Figure 2. Design of IRF5 peptide mimetics.

Figure 2

(A) Homology model of the IRF5 DBD with location of N-terminal peptides and amino acid characteristics. (B) Position of N- and C-terminal peptides highlighted within the full-length IRF5 V5 sequence. The color code is based on the amino acid characteristics defined in A. (C) Biacore T200 SPR analysis of peptide mimetics. Data are representative of 4 independent experimental replicates per peptide. (D and E) IRF5 nuclear translocation quantified in healthy donor PBMCs preincubated with 10 μM peptide for 1 hour and stimulated with 500 ng/mL R848 for 2 hours using imaging flow cytometry.

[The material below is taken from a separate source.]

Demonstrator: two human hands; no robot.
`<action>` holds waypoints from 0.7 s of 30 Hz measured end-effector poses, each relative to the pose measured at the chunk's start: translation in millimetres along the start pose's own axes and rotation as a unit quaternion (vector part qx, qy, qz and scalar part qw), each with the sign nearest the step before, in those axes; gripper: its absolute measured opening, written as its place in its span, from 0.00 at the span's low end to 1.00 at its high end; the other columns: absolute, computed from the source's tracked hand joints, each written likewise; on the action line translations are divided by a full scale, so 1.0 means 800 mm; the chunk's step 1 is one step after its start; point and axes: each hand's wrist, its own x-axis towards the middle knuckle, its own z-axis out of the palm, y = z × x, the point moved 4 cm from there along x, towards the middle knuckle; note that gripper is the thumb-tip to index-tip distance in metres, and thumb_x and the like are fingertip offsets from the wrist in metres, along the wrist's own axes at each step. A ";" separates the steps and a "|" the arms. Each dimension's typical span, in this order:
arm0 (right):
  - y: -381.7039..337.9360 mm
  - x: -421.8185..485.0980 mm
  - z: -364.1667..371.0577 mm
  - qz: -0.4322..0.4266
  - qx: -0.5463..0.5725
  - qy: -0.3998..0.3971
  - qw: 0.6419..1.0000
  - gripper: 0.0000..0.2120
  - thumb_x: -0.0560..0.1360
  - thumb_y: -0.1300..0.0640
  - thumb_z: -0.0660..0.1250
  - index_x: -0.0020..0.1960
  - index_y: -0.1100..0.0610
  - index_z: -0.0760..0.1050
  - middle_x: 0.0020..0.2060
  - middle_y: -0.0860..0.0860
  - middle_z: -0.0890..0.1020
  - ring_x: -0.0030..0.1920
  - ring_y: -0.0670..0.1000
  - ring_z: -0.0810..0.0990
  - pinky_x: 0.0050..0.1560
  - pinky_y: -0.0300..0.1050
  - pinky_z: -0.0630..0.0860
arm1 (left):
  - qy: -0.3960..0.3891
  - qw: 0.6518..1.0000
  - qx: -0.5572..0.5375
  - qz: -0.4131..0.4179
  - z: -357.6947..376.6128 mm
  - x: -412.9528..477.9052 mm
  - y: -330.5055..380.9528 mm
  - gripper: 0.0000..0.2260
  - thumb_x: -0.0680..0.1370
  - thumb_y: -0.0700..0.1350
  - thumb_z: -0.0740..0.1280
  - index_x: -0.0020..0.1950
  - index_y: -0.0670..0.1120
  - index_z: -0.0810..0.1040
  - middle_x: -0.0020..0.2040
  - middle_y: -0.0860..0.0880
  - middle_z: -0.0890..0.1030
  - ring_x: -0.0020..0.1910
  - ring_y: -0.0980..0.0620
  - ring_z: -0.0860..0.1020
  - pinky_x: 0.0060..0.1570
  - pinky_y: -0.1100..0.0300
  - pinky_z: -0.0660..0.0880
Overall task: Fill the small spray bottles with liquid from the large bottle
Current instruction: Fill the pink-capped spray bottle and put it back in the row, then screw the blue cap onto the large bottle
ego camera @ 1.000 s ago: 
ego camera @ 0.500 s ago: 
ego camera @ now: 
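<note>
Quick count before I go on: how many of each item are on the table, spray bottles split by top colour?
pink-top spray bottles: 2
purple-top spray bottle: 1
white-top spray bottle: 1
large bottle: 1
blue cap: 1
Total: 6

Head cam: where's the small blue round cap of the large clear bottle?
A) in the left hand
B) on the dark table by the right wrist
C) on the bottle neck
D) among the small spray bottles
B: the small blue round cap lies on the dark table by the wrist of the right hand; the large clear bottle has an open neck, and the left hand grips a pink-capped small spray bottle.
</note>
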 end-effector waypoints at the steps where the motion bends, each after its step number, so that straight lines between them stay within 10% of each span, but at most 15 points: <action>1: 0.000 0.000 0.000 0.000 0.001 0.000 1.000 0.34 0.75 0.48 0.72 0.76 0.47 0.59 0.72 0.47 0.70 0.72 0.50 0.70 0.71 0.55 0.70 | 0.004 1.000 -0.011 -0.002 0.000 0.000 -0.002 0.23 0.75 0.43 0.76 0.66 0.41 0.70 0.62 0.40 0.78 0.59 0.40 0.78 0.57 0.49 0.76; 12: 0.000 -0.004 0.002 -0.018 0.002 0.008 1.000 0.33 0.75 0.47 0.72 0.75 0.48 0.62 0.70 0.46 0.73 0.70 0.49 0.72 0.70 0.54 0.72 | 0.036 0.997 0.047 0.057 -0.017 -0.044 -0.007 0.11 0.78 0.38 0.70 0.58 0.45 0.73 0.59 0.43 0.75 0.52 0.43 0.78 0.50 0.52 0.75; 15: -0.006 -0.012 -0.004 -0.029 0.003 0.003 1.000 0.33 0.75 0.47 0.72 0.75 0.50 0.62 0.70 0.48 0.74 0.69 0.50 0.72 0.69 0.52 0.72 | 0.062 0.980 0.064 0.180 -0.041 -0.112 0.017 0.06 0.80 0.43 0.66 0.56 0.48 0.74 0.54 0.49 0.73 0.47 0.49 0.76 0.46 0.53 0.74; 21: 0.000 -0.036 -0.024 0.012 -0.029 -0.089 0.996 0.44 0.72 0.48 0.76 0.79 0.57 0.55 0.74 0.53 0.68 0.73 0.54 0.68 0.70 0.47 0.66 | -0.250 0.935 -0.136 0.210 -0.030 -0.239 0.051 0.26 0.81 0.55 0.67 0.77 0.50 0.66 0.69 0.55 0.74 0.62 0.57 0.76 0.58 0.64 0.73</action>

Plots show quantification in CD45+CD14+ monocytes (D) and CD45+CD19+ B cells (E). n = 3 independent samples from healthy donors. (F) Kinetics analysis of N5-1 peptide binding to IRF5 by SPR. Data are representative of 4 independent experimental replicates. (G) Purified human monocytes were preincubated with 2.5 μM FITC-PTD, –N5-1, or –C5-2 for 1 hour followed by permeabilization and staining for intracellular IRF3, IRF5, or IRF7 with TRITC-conjugated antibodies. FRET units were calculated from fluorescence emissions (see Supplemental Methods). n = 3 independent samples from healthy donors. (HL) In vivo monitoring of the interaction between FITC–N5-1 and endogenous IRF3, IRF5, or IRF7 in THP1 cells by acceptor photobleaching FRET microscopy. (H and I) Fold change in donor pixel intensity was monitored in the photobleached regions (JL) and plotted over time. Photobleached regions are indicated by white arrows. Images were acquired before and after acceptor photobleaching. Representative images of FITC–N5-1 and TRITC-IRF5 (J), TRITC-IRF3 (K), and TRITC-IRF7 (L) are shown (original magnification, ×60). Data are representative of 3 independent biological replicate experiments performed in triplicate. Data represent the mean ± SD. *P ≤ 0.05, **P ≤ 0.01, and ***P ≤ 0.001, by 1-way ANOVA.